* [PROBLEM DESCRIPTION] Gather the lines below that include the string "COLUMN", copying each in full.

* [STORED DATA]
=== Section Start ===

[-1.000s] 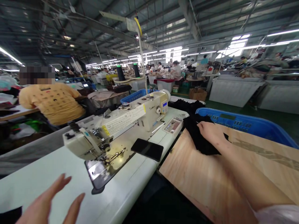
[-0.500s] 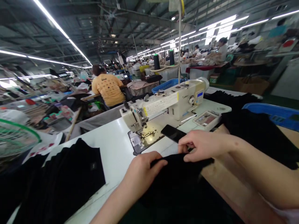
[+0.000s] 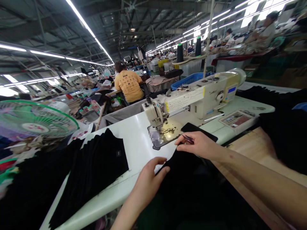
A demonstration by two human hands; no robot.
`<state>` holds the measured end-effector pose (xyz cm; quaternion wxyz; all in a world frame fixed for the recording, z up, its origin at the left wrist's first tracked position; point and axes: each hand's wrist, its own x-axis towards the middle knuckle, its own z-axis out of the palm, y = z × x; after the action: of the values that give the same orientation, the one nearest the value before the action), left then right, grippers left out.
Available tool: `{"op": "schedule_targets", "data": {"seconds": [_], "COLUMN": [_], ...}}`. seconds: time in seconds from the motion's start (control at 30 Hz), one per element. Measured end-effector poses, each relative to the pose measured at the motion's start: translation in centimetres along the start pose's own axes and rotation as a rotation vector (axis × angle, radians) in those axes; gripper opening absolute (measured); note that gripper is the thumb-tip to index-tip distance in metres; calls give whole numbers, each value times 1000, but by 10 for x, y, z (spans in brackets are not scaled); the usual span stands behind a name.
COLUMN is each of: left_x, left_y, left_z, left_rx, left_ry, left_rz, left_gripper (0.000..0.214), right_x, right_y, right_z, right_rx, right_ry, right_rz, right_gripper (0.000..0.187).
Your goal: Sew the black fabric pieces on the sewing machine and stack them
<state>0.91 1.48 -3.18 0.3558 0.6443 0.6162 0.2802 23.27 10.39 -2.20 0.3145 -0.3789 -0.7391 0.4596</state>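
Observation:
My right hand (image 3: 198, 144) pinches the upper edge of a black fabric piece (image 3: 189, 179) in front of the sewing machine. A small dark, pointed tool (image 3: 188, 139) sits among its fingers; its kind is not clear. My left hand (image 3: 150, 182) is lower and to the left, thumb and fingers curved loosely round the same cloth edge. The cloth hangs toward me over the table's front edge. Just ahead, the sewing machine (image 3: 199, 99) has its needle area (image 3: 165, 131) beyond the cloth, partly pixelated. A black phone (image 3: 192, 127) lies partly behind my right hand.
Stacked black fabric pieces (image 3: 96, 169) lie on the table (image 3: 136, 147) at left, beside a green fan (image 3: 35, 119). A small parts tray (image 3: 237, 119) sits at right, near more black fabric (image 3: 285, 127). Behind are a blue basket (image 3: 187, 81) and a seated person (image 3: 129, 84).
My right hand has moved forward, nearer the needle area, drawing the cloth edge up with it. My left hand's grip looks looser. The view has turned left, showing more of the fan.

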Motion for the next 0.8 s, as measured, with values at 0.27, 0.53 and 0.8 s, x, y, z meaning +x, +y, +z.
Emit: {"op": "schedule_targets", "data": {"seconds": [0.27, 0.53, 0.8], "left_x": [16, 17, 11], "left_y": [20, 17, 12], "left_z": [28, 34, 41], "left_rx": [-509, -657, -210], "left_ry": [172, 240, 445], "left_rz": [38, 6, 225], "left_gripper": [12, 11, 9], "right_x": [-9, -12, -6], "right_y": [-1, 1, -1], "right_z": [21, 20, 21], "right_rx": [-24, -117, 35], "right_ry": [-3, 30, 17], "right_rz": [-109, -82, -44], "right_gripper": [27, 16, 21]}}
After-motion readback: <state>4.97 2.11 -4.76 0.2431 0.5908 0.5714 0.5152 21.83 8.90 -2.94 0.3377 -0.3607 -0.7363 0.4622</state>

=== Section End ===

* [ANSWER SECTION]
Available tool: `{"op": "schedule_targets", "data": {"seconds": [_], "COLUMN": [_], ...}}`. seconds: time in seconds from the motion's start (control at 30 Hz), one per element. Measured end-effector poses, each relative to the pose measured at the motion's start: translation in centimetres along the start pose's own axes and rotation as a rotation vector (axis × angle, radians) in those axes; gripper opening absolute (measured); note that gripper is the thumb-tip to index-tip distance in metres; calls give whole numbers, each value times 1000, but by 10 for x, y, z (spans in brackets are not scaled); the usual span stands behind a name.
COLUMN is each of: left_x, left_y, left_z, left_rx, left_ry, left_rz, left_gripper (0.000..0.214), right_x, right_y, right_z, right_rx, right_ry, right_rz, right_gripper (0.000..0.187).

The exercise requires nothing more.